TASK STATEMENT:
Please tally the lines of the listing that follows where the word "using" appears, and reply with the number only.

EXERCISE MATERIALS:
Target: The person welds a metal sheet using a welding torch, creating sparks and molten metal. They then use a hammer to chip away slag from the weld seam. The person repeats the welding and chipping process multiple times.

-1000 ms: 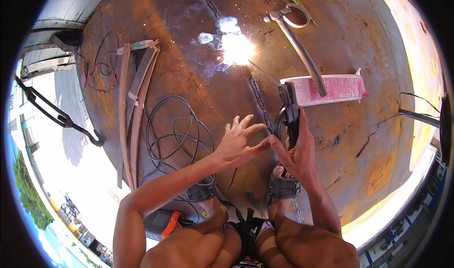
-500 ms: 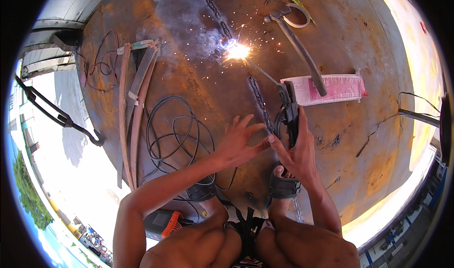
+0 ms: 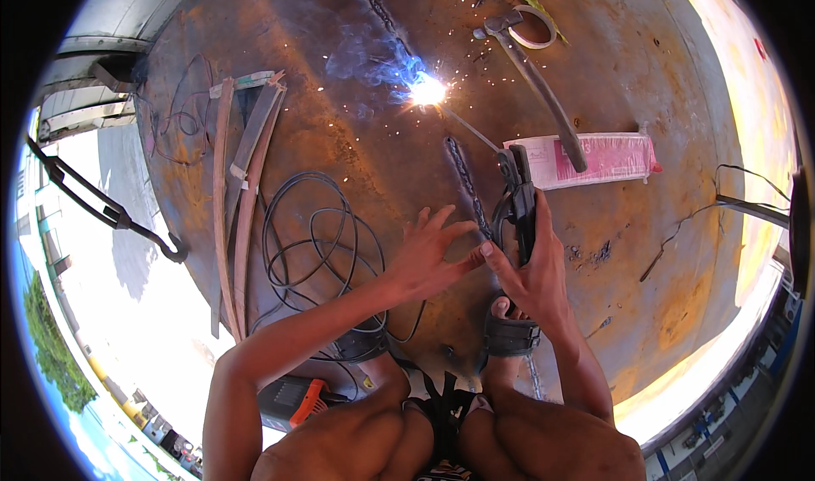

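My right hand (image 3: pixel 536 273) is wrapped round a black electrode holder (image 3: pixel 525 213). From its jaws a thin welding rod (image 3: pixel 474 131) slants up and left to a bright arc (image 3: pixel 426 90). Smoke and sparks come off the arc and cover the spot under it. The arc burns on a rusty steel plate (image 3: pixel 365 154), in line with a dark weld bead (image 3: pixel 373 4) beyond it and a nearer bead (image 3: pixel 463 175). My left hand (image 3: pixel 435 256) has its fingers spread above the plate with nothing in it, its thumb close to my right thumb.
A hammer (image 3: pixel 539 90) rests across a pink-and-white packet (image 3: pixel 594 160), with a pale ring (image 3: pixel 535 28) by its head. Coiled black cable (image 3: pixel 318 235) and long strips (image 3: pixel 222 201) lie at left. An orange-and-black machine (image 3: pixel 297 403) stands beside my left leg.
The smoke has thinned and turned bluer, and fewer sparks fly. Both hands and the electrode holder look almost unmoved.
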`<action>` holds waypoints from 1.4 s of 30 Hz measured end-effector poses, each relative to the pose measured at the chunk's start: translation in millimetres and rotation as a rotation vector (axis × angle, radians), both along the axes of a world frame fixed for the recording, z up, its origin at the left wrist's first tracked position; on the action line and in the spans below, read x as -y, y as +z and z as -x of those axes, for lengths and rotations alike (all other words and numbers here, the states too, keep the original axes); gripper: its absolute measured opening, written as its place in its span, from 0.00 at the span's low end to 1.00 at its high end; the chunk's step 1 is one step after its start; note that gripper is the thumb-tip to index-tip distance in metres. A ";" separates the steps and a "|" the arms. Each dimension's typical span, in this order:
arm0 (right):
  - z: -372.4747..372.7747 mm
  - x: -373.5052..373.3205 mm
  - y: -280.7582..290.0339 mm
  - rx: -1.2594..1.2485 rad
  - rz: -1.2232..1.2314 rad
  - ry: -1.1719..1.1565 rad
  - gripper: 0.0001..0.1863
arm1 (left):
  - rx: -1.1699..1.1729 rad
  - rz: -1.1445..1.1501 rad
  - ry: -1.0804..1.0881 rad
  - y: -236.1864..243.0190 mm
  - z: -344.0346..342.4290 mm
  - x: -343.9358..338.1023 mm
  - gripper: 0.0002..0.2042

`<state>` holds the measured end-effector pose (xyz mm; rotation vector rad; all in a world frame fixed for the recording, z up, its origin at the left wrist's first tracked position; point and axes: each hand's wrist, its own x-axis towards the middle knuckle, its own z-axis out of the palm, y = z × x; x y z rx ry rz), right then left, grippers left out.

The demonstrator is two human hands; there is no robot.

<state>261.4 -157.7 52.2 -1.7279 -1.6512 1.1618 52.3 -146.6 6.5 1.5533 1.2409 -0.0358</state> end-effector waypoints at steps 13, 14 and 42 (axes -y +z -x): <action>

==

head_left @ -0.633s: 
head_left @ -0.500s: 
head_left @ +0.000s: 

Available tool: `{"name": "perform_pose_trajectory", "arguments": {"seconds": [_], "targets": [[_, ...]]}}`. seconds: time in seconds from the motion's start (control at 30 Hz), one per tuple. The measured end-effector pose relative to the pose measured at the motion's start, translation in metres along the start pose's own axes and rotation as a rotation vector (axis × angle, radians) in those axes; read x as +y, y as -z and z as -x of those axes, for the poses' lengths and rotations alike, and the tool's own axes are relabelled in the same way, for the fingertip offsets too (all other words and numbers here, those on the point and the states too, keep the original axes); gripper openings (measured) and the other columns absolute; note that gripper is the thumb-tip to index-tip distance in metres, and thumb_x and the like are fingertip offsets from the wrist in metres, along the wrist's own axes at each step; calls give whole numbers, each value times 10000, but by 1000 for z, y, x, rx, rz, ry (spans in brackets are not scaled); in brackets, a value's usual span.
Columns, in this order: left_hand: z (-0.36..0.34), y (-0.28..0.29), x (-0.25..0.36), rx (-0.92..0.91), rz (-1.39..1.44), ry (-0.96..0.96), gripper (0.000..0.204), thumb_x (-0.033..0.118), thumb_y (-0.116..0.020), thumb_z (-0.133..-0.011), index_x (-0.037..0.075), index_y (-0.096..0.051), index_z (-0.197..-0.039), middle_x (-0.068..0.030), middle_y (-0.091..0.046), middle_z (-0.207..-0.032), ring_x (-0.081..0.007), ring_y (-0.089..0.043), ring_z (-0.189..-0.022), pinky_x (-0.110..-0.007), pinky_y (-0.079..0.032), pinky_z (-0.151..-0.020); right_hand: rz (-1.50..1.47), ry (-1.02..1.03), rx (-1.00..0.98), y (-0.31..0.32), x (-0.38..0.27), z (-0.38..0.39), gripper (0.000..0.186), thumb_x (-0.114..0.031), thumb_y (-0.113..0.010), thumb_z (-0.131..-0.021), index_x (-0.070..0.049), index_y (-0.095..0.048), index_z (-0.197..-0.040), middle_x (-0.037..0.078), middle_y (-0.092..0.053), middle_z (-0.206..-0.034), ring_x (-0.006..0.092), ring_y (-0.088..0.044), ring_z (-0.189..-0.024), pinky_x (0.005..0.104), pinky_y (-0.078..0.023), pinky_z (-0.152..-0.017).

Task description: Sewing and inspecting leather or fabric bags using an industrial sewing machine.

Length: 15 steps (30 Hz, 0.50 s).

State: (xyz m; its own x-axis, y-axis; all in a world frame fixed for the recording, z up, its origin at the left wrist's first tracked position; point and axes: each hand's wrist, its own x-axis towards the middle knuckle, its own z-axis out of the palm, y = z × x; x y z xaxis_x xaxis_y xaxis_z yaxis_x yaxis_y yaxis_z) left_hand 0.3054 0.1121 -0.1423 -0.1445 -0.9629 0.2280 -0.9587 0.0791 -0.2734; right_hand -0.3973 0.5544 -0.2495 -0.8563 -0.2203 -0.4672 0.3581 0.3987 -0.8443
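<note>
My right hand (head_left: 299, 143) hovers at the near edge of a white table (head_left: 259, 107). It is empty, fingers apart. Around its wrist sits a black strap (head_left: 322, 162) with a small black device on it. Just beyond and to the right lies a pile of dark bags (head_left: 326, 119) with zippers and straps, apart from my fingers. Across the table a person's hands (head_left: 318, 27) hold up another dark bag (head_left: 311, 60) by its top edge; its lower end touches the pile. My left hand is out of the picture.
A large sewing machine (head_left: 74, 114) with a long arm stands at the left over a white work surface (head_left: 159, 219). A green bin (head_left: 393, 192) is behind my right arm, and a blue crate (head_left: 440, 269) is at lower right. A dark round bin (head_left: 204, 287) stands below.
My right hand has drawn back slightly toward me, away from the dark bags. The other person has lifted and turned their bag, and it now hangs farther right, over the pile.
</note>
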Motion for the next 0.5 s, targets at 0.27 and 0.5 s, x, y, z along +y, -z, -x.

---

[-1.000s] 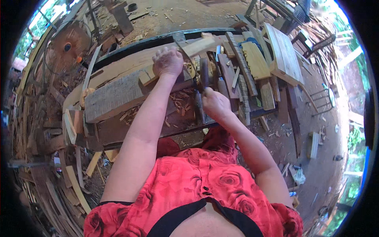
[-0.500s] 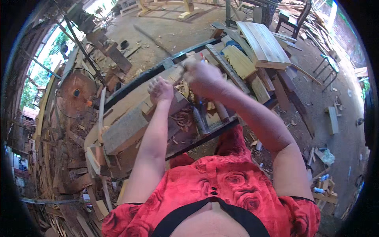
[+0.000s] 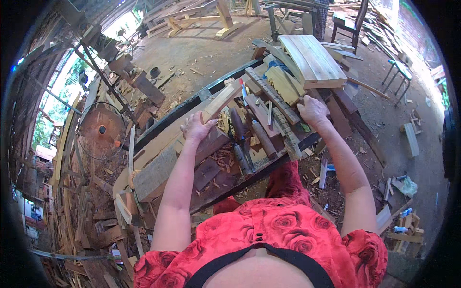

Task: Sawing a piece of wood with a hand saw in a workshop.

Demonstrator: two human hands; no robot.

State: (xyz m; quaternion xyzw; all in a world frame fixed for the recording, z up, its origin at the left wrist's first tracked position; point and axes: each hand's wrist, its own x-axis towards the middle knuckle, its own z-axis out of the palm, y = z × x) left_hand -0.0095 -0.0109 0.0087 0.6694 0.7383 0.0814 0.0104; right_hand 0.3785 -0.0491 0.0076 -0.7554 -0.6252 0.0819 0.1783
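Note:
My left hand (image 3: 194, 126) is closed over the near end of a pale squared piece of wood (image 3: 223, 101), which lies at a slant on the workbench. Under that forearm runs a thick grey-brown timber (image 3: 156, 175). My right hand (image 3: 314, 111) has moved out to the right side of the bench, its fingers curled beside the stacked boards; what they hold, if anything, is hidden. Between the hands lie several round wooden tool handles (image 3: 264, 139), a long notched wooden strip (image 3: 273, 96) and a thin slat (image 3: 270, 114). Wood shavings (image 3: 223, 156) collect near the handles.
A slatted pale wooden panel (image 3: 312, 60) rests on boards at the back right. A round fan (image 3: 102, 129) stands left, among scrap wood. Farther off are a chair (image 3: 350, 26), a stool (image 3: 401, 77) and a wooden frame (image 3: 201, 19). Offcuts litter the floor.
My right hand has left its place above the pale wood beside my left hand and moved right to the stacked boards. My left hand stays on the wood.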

EXERCISE OUTPUT:
2